* Description of the task: Which lines of the records below contain the word "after"? Report each of them in full.

* Records from a data collection:
##########

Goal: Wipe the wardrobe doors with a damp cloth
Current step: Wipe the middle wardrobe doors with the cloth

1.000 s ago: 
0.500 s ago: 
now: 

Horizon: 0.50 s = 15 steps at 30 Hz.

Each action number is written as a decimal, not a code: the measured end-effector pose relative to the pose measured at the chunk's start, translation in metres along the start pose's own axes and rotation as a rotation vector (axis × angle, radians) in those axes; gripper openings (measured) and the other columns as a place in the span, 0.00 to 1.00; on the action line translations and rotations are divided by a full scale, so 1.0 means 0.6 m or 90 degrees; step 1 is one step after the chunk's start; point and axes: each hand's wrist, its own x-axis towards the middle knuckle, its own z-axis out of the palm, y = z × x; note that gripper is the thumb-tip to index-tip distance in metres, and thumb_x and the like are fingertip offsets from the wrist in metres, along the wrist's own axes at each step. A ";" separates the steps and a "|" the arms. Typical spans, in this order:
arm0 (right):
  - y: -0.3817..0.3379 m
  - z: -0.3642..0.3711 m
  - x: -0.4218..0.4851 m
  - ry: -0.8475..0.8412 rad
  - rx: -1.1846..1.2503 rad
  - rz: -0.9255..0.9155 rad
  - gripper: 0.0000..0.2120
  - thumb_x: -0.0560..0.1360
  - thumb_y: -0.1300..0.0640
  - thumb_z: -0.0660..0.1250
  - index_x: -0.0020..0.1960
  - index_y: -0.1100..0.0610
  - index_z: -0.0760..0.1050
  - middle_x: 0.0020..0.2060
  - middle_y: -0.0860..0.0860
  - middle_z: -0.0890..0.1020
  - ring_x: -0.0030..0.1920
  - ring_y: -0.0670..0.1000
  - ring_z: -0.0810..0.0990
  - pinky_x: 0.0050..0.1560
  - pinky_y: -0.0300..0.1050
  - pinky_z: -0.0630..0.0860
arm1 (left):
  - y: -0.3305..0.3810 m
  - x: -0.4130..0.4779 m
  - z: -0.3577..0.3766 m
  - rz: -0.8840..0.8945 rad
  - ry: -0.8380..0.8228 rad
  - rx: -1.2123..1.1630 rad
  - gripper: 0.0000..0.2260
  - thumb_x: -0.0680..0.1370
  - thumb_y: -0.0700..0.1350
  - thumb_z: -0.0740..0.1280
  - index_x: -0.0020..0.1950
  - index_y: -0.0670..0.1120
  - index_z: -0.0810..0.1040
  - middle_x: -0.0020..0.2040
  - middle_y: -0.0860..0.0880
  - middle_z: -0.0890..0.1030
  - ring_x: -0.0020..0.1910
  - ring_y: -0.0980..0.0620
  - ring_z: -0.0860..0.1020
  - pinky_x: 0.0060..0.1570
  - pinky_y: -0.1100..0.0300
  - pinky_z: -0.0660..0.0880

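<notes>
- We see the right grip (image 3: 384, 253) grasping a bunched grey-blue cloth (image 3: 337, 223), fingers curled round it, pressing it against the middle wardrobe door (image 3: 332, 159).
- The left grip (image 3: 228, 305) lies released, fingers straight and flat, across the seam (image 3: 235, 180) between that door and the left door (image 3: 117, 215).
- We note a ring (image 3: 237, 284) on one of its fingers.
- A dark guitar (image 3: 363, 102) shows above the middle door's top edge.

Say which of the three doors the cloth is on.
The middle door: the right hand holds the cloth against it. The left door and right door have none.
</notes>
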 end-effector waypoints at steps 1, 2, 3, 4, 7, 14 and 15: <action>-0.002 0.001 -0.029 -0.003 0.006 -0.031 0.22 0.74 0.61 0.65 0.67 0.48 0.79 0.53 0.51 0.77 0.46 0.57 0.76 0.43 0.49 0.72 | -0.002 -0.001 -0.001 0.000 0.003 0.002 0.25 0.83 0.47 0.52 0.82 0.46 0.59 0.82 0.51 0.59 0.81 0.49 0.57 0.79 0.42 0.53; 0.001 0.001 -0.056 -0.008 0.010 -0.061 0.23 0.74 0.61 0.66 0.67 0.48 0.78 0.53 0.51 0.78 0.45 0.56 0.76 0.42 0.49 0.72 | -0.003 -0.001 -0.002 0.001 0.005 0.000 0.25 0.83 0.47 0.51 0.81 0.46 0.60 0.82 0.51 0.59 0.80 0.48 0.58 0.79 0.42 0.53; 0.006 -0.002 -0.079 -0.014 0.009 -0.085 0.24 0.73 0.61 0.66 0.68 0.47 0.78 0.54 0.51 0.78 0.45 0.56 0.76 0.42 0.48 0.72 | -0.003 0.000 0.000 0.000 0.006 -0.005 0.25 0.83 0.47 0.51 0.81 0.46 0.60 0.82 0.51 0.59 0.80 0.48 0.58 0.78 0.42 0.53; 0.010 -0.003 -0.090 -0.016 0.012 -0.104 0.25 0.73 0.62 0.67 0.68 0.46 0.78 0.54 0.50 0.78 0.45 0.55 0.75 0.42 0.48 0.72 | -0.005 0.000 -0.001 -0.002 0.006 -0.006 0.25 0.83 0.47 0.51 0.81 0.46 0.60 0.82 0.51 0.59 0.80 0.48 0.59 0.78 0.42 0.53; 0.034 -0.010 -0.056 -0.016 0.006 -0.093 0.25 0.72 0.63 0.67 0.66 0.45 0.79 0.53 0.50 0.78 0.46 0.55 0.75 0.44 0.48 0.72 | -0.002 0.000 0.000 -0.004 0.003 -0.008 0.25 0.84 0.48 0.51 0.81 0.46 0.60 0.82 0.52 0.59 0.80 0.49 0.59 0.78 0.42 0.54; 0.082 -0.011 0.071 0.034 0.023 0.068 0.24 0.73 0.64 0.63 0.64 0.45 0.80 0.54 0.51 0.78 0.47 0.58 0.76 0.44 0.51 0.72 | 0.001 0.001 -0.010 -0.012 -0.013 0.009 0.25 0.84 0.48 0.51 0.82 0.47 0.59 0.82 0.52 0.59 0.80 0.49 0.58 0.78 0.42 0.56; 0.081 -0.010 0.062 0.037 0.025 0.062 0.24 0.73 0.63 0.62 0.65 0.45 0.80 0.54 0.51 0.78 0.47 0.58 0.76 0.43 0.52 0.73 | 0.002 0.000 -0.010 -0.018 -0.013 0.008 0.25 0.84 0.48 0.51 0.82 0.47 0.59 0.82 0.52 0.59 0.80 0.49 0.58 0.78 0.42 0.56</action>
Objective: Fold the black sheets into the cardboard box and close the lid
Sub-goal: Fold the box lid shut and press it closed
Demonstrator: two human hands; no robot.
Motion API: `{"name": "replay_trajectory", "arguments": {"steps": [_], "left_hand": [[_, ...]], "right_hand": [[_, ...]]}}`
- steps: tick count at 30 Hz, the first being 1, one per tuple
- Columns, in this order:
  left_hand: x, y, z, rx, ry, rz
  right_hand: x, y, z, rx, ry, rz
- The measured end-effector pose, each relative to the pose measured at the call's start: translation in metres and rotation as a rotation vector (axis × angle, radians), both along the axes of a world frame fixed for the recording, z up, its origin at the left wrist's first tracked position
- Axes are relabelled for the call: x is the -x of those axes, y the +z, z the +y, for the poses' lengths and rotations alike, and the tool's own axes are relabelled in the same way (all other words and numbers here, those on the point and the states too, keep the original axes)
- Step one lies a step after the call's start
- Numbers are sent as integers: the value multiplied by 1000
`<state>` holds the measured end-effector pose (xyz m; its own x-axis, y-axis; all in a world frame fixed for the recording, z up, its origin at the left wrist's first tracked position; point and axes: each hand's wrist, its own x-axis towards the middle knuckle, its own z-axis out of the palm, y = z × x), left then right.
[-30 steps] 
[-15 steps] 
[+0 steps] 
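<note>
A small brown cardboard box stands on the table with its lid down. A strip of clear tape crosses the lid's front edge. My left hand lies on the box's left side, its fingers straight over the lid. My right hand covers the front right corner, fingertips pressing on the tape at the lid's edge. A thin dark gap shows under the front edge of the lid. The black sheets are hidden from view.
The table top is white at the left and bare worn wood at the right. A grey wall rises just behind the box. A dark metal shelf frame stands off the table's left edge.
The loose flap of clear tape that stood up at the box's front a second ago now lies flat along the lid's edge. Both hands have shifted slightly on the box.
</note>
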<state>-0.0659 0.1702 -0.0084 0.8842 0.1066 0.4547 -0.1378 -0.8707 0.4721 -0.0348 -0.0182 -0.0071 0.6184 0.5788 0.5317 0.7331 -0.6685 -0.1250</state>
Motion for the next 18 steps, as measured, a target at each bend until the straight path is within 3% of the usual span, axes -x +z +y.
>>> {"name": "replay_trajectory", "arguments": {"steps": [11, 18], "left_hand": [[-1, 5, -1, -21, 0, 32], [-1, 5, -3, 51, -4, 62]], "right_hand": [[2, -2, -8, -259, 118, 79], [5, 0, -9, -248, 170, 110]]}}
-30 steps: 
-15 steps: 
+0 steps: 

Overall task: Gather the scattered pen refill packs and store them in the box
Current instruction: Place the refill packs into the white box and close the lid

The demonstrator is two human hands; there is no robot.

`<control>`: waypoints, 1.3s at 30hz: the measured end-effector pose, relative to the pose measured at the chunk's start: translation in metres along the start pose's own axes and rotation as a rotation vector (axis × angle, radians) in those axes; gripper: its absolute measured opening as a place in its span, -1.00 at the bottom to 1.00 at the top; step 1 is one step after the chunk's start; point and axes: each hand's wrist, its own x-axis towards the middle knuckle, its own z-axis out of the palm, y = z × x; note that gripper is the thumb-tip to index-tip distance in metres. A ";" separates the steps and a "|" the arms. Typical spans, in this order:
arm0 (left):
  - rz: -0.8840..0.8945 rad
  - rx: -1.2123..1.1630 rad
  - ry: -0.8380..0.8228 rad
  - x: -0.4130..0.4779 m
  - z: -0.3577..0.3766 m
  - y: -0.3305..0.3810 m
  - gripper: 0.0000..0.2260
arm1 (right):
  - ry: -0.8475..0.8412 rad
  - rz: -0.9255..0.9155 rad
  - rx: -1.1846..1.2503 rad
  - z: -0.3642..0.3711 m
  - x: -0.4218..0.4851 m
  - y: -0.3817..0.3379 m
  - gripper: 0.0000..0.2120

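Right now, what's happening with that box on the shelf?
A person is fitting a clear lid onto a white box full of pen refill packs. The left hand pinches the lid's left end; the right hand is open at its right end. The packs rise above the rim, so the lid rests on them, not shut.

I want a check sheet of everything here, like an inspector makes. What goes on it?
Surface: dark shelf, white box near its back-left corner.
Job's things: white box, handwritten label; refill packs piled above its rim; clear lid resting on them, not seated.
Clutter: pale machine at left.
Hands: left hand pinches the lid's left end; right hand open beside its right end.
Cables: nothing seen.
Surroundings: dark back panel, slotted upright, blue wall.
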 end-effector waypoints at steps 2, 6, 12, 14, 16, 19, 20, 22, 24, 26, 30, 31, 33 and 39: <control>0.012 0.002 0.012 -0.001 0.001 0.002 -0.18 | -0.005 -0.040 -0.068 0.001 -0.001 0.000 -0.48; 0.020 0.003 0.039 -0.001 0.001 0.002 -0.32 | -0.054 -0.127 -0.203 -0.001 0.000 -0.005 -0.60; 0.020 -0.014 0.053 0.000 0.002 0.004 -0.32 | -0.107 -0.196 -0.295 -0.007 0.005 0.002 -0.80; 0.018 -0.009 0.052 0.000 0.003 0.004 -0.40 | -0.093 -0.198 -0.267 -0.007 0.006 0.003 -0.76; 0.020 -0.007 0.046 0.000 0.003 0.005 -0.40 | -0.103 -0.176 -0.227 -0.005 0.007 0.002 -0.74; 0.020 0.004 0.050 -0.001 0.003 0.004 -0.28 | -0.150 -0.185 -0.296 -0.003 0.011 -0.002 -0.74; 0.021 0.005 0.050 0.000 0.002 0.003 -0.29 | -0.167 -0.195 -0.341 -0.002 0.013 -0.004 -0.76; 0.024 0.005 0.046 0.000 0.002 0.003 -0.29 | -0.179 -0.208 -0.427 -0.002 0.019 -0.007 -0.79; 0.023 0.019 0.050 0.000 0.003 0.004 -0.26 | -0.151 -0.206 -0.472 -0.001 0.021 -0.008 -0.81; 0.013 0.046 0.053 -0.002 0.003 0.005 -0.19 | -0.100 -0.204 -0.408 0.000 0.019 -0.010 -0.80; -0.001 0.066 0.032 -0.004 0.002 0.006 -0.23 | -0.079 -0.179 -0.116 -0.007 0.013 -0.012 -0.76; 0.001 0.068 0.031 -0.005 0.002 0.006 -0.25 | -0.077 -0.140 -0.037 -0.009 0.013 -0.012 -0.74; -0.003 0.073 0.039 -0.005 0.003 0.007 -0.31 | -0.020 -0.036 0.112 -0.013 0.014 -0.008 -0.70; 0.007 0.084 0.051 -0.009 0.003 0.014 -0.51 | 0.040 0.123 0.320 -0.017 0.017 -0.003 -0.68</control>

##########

* Exercise result:
Each action number is written as a decimal, not a code: the measured end-effector pose relative to the pose measured at the chunk's start, translation in metres along the start pose's own axes and rotation as a rotation vector (axis × angle, radians) in those axes; gripper openings (measured) and the other columns as a place in the span, 0.00 to 1.00; on the action line translations and rotations are divided by a full scale, so 1.0 means 0.6 m or 90 degrees; step 1 is one step after the chunk's start; point and axes: each hand's wrist, its own x-axis towards the middle knuckle, its own z-axis out of the palm, y = z × x; note that gripper is the thumb-tip to index-tip distance in metres, and thumb_x and the like are fingertip offsets from the wrist in metres, along the wrist's own axes at each step. A ";" separates the steps and a "|" the arms. Typical spans, in this order:
- Step one lies a step after the call's start
`<control>`: waypoints, 1.3s at 30hz: the measured end-effector pose, relative to the pose measured at the chunk's start: translation in metres along the start pose's own axes and rotation as a rotation vector (axis × angle, radians) in those axes; gripper: its absolute measured opening as a place in its span, -1.00 at the bottom to 1.00 at the top; step 1 is one step after the chunk's start; point and axes: each hand's wrist, its own x-axis towards the middle knuckle, its own z-axis out of the palm, y = z × x; note that gripper is the thumb-tip to index-tip distance in metres. A ";" separates the steps and a "|" the arms. Typical spans, in this order:

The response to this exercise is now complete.